# ati-driver > 8.41 black screen and freeze

## sebv

Hello,

I try to update my ati-drivers to 8.433 or 8.42 from 8.41 but I have some trouble I can't understand....

Currently my config (a laptop ati mobility HD2600) work fine with ati-driver-8.41 i install with a little portage overlay.

I use Xorg-server 1.3 and a 64 bit gentoo-kernel-2.6.22-r9 (GL accel work fine)

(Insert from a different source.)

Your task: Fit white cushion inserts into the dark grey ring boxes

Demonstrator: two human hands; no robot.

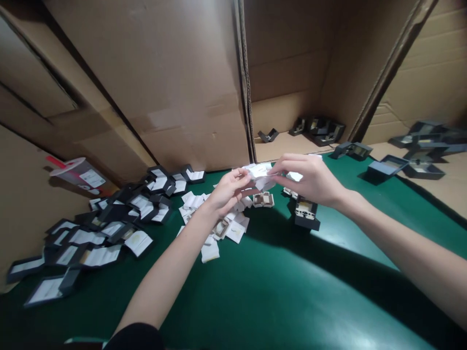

my xorg.conf (graphics parts and AIGLX is off (turning on dont change anything as we can think and no result on changing composite value)) :

```

Section "Extensions"

        Option "Composite" "enable"

EndSection

Section "Module"

        Load  "glx"

        Load  "GLcore"

        Load  "extmod"

        Load  "dri"

        Load  "dbe"

        Load  "record"

        Load  "xtrap"

        Load  "freetype"

        Load  "type1"

EndSection

Section "Monitor"

        Identifier   "aticonfig-Monitor[0]"

        Option      "VendorName" "QDS"

        Option      "ModelName" "LCD on internal LVDS 3f"

        Option      "DPMS" "true"

        #DisplaySize 331 201

        #DisplaySize 542 406

        DisplaySize 444.5 277.8

EndSection

Section "Device"

        Identifier  "aticonfig-Device[0]"

        Driver      "fglrx"

        BusID       "PCI:1:0:0"

        Option      "VideoOverlay" "on"

        Option      "DRI" "true"

        #Option      "XAANoOffscreenPixmaps" "true"

EndSection

Section "Screen"

        Identifier "aticonfig-Screen[0]"

        Device     "aticonfig-Device[0]"

        Monitor    "aticonfig-Monitor[0]"

        DefaultDepth     24

        SubSection "Display"

                Viewport   0 0

                Depth     24

        EndSubSection

EndSection

Section "DRI"

        Group        "video"

        Mode         0666

EndSection

```

So when I try to start X the screen start to change but stay black and then nothing respond so I must press reset (Same problem with 8.42 and 8.43). 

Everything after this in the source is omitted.